And so it came to pass that the DWP saw fit to release their plans for dealing with those that fail the WorkProgramme. Note the language: it won’t be the providers that are at fault. They won’t have failed the claimants. The system won’t have let us down. No, whatever the circumstances or outcome, if you don’t find work by the time your sentence ends, YOU will be to blame.

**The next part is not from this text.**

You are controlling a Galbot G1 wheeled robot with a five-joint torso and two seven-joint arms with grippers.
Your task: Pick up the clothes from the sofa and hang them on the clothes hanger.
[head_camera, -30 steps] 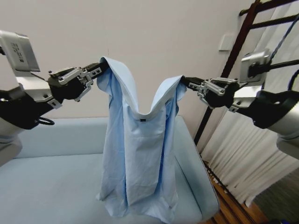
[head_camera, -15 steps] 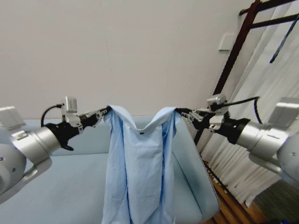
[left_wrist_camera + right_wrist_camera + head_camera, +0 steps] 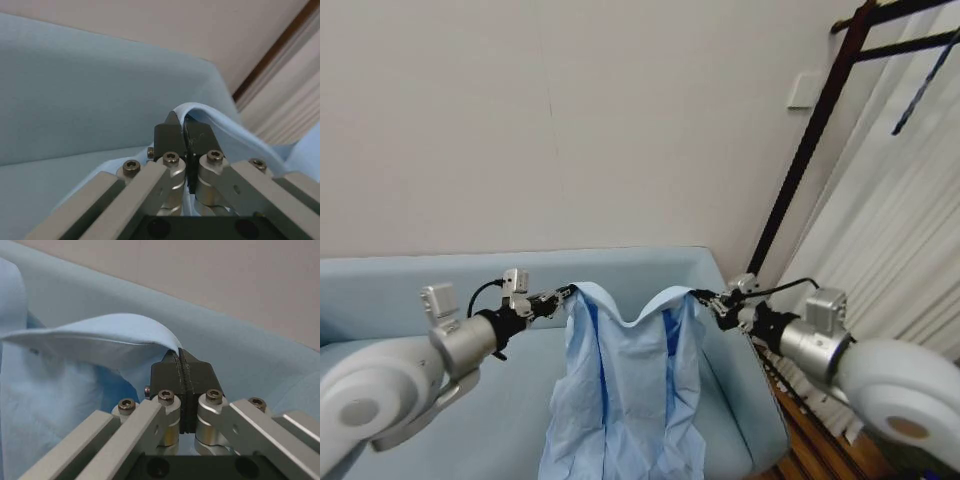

So after you are discharged from the ideological gulag the free market sent you to, you will receive an ‘end of term’ report. Quite what this is meant to be I don’t know, but I’m willing to bet, like a Barnum Statement, it will be equivocal nudge unit inspired ‘not trying hard enough to meet his potential’ nonsense. This will give the targeted advisors you will now be subject to enough rope to hang you with. It is then possible these ‘specialist’ advisers at the Jobcentre will be able to call you in daily. Quite apart from how people are to afford daily travel (and more, such as childcare) costs is not explained, how does attending every day change anything? If it didn’t work under the Work Programme, how will it work at the Jobcentre? What do they have that the WP doesn’t and why bother with the WP in the first place then?

The government, under the auspice of Unemployment Minister, Mark Hoban (who recently pocketed 144 grand from the saleof his state funded second home, furnished again by us), continues to believe in the greatness of the WP. Consequently it cannot and seemingly will not countenance that they and it has failed. Instead we have failed it – if we’d only try harder, malingering less, and stop being lazy…

The statement uses adversarial language: it talks of ‘stepping up the pressure’ and refers to this next step as a ‘tough and uncompromising regime’ (as opposed to the WP of course). To the ruling elite the unemployed really are a more boisterous incarnation of the itinerant school truant. This is dangerously facile and utterly self defeating. Why are we not adopting a more compassionate approach? Why not actually support and help people? Why not find the means – you’ve wasted almost 10 billion on the Work Programme for what? – to address the issues that people have with proper professional assistance.

Instead I have to persuade ATOS and subsequently a DWP Decision Maker sitting behind the scene out of sight and deliberately incommunicado that, without ESA, the Work Programme cannot help me – as if it ever could. It can’t, and hasn’t so far, but at least I’m not currently being bullied by advisors so professional they ignore everything they have been told.

No, instead claimants are placed in a situation most jobcentres will find unsustainable and placed even closer to the precarious cliff edge of sanctions. They will be monitored (more) rigorously, no doubt through the wonky and insecure machinations of Universal Jobmatch. That site remains utterly hopeless and totally untrustworthy, but again its problems will be ignored and the claimant given the blame.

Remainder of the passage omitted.